[Start of section]
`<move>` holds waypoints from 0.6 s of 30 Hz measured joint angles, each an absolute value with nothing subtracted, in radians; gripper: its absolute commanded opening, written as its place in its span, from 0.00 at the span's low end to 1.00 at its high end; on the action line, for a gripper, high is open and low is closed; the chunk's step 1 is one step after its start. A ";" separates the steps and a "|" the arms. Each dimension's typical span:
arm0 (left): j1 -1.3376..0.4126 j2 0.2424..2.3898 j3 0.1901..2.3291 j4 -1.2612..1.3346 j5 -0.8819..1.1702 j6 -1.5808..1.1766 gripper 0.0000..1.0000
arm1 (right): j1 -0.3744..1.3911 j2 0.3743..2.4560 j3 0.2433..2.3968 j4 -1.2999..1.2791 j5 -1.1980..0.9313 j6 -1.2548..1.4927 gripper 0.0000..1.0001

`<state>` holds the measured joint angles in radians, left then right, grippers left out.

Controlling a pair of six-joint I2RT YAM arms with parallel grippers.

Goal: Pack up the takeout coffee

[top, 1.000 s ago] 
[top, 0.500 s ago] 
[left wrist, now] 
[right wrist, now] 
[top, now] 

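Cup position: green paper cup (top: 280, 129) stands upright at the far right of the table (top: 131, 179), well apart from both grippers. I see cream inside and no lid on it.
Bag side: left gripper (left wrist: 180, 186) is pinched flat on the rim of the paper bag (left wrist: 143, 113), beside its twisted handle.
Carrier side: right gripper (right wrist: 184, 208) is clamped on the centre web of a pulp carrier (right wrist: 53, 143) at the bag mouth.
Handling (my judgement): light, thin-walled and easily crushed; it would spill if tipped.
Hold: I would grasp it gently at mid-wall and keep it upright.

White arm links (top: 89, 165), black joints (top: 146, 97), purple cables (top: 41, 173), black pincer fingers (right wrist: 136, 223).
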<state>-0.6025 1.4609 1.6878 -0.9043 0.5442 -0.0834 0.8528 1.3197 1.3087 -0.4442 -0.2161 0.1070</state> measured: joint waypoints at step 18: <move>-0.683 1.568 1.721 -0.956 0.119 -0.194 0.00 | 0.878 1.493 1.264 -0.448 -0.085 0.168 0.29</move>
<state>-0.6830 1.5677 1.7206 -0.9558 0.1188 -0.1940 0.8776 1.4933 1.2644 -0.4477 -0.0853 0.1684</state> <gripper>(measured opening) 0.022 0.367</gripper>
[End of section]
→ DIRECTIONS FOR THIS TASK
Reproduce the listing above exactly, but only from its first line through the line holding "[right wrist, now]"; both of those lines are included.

→ REPLY
`<move>` holds waypoints from 0.6 s of 30 Hz measured joint angles, each an absolute value with nothing subtracted, in radians; gripper: its absolute commanded opening, written as its place in its span, from 0.00 at the span's low end to 1.00 at its high end; on the action line, for a gripper, high is open and low is closed; the chunk's step 1 is one step after its start. A ";" separates the steps and a "|" the arms. Each dimension's typical span:
arm0 (left): j1 -1.3376..0.4126 j2 0.2424..2.3898 j3 0.1901..2.3291 j4 -1.2612..1.3346 j5 -0.8819..1.1702 j6 -1.5808..1.1766 gripper 0.0000..1.0000
arm1 (right): j1 -0.3744..1.3911 j2 0.3743..2.4560 j3 0.2433..2.3968 j4 -1.2999..1.2791 j5 -1.1980..0.9313 j6 -1.2548..1.4927 gripper 0.0000..1.0001

`<state>` holds the measured joint angles in radians, left then right, grippers left out.

Controlling a pair of six-joint I2RT YAM arms with parallel grippers.

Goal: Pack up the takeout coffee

[top, 1.000 s ago] 
[top, 0.500 s ago] 
[left wrist, now] 
[right wrist, now] 

There is nothing further to this answer.